The Name of the Moon

by Sarah Ann Watts

The angel sings in the tree. I know she is an angel though others call her a bird. I have seen the shadow of her wings beating against the sky and heard her voice calling in the dawn. Sometimes I think she is as lonely as I am. She calls for her lover every morning although he does not come. I think I know why she is unhappy. If she is my angel, she will not leave me. I keep her here; she cannot fly away. She is a prisoner like me.

Some days I dream that I will let her go — tell her she is free — but I lack the courage because then I would be alone. I pray that she will forgive me.

I have been here long enough to lose count of the days. The sun rises, and I watch the sky. When the clouds open, I stand under the grate where the light falls and cup my hands to catch the water. Bitter raindrops fall upon my tongue. It is the only touch I know. At night I can see the stars and hear the whispering of the trees. When the moon rises I watch her face. I see her shielded behind bars as I am. They have caught her in a cage, and yet she is free to wander the skies. Sometimes she smiles at me, sharing the secret, and sometimes her face is blank.

Her light is cold but it comforts me. When I am calm I write her name in the dust, and when I am angry I scuff it out with my bare feet. It is not easy to write when my hands are bound. They do not want me to hurt myself. The name of the moon is the name for an angel. There are angels everywhere — if you know where to look.

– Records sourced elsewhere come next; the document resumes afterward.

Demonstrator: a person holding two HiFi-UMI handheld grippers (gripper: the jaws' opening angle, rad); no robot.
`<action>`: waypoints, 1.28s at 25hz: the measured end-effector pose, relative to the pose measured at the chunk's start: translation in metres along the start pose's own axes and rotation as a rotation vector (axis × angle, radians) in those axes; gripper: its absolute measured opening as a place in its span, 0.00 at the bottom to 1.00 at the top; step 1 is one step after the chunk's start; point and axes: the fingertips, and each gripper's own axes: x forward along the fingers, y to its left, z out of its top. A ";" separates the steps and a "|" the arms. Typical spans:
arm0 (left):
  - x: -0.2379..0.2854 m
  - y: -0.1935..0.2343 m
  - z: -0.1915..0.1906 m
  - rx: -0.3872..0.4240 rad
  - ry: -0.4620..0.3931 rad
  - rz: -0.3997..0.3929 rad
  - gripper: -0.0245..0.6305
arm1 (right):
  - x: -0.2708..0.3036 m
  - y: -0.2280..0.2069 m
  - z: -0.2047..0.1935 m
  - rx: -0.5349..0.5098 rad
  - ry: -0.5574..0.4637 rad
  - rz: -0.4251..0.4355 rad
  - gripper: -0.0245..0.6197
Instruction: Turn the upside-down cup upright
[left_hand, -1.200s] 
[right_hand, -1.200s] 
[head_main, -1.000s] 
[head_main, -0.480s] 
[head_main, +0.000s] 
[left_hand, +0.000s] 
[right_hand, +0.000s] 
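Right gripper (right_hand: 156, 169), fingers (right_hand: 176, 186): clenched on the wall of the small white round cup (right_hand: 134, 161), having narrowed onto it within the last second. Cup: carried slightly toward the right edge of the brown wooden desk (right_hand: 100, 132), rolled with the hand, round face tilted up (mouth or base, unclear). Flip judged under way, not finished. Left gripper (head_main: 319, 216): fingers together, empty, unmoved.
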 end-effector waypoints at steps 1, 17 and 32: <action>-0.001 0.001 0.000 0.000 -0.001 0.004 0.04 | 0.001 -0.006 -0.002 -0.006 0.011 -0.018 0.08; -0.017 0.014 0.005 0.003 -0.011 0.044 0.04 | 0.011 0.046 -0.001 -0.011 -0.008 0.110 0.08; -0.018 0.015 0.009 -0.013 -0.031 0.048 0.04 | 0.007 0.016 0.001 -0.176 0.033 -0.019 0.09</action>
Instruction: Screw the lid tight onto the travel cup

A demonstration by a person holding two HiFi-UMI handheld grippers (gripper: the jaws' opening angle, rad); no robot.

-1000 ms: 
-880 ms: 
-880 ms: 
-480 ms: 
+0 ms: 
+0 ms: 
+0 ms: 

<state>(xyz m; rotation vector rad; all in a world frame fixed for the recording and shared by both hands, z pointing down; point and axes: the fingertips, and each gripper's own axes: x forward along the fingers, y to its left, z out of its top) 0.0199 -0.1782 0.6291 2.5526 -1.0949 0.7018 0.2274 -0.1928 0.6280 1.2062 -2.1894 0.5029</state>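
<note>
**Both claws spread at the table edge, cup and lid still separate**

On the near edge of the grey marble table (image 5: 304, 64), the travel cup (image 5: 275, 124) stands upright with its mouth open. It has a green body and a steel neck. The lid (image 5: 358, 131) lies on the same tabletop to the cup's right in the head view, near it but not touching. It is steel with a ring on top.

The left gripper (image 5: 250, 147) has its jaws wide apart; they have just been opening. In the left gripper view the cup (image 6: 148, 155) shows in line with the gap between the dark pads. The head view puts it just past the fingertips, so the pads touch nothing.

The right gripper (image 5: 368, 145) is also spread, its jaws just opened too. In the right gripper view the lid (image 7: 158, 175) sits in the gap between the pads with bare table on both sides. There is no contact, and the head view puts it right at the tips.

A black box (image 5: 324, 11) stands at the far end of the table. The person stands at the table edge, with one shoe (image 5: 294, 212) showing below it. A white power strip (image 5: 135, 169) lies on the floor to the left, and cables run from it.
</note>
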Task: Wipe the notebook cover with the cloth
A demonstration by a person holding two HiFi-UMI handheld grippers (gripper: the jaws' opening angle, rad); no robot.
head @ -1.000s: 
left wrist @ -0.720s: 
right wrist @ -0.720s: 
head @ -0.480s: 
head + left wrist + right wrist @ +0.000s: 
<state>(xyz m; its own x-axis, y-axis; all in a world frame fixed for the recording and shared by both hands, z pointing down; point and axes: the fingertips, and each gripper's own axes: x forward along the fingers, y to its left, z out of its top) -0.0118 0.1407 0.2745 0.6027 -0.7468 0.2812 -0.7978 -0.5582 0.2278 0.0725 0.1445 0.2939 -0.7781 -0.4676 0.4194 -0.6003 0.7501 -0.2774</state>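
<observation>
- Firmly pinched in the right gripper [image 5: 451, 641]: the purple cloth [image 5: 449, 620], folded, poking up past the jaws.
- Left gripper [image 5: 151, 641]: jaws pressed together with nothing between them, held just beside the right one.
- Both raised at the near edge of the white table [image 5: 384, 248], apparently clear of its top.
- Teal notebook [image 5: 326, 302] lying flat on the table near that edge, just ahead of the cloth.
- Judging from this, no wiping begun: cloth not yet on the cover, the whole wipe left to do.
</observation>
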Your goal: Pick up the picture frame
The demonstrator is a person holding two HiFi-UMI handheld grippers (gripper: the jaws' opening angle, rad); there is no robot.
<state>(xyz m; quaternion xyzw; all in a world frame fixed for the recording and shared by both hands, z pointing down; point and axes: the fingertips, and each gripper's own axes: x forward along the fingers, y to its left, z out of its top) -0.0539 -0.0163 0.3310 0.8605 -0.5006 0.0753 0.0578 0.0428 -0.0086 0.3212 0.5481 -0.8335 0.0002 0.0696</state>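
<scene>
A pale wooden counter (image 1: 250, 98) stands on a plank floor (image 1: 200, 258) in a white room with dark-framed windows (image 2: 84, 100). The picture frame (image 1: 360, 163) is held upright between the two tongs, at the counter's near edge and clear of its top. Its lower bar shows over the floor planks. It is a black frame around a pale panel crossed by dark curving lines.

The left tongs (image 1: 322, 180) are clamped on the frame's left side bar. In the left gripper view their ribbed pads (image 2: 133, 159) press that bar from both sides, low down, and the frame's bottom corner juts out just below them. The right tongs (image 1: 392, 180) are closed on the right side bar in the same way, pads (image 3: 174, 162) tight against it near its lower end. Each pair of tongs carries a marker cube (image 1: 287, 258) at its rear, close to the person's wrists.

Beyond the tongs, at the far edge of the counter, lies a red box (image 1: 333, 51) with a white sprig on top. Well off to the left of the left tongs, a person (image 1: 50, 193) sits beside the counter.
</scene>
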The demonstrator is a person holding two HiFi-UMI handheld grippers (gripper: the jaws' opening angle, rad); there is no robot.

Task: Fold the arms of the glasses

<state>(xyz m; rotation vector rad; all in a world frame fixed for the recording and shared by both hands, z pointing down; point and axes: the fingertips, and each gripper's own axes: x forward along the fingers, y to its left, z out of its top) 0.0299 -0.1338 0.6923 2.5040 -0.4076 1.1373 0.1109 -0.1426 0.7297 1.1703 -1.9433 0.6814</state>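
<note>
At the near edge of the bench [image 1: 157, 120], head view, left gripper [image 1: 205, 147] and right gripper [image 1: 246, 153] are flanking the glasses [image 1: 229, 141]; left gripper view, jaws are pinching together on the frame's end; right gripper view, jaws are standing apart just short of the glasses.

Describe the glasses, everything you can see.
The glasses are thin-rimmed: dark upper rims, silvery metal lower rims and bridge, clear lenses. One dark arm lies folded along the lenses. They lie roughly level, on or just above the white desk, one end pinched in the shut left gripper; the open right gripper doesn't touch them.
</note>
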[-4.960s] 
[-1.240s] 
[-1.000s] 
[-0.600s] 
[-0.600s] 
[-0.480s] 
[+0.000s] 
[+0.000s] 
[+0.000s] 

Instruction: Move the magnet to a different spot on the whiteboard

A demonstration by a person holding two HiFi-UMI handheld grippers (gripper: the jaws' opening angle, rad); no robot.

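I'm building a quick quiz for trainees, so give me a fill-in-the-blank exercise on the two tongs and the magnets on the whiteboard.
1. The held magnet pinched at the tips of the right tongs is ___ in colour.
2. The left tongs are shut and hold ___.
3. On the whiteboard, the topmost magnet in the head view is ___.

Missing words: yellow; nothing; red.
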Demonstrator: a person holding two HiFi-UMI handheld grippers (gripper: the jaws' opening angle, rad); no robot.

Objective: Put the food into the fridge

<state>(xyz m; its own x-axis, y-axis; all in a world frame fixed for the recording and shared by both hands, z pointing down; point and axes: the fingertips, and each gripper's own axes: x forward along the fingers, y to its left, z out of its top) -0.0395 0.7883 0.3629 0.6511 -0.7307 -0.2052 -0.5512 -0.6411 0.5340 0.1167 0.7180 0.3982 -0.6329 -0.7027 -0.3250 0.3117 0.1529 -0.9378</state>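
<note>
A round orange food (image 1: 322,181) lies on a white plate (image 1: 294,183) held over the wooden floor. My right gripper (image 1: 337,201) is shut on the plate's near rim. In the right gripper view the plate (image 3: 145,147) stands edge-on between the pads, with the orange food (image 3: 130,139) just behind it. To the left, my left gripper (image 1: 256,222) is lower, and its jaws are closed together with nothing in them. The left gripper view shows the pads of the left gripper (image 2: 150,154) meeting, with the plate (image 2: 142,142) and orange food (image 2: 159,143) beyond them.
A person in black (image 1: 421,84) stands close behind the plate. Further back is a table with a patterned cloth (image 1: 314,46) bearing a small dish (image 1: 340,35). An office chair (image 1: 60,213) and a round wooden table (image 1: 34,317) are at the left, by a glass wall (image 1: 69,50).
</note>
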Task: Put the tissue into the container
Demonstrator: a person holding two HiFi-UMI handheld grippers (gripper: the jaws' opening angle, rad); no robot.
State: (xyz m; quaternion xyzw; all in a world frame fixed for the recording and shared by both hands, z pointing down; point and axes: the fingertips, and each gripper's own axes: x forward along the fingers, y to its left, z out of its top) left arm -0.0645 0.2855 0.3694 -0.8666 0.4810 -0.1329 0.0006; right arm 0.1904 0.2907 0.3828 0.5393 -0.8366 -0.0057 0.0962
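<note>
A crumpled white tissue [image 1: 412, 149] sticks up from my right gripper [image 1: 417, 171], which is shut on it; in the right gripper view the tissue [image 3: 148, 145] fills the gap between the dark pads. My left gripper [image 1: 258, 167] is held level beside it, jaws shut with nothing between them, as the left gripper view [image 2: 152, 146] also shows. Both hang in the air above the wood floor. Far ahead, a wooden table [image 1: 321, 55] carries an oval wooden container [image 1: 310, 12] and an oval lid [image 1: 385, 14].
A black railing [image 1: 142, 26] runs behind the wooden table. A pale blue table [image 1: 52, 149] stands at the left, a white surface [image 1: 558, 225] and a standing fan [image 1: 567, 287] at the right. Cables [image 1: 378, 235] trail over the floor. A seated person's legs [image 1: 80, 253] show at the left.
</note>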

They bring me food and water twice a day. They shove it though an iron grille, and I take it. They will not touch me, and I am happy that now they leave me alone. I suppose I should be grateful for their charity. Strange to say I am not ready to die though my world has dwindled to this cell beneath the ground, and I have no real hope that they will ever let me out.

I know the price of my freedom. I must tell them what they want to hear: that angels do not talk to me. They are afraid of my voices, and they say they keep me here for my own protection. They tell me they love me. All they want is my recantation: There are no angels and there never were. I will not do it. The words are easy to say but how can I tell them something that is not true?

One day they will open the door and let my angel in.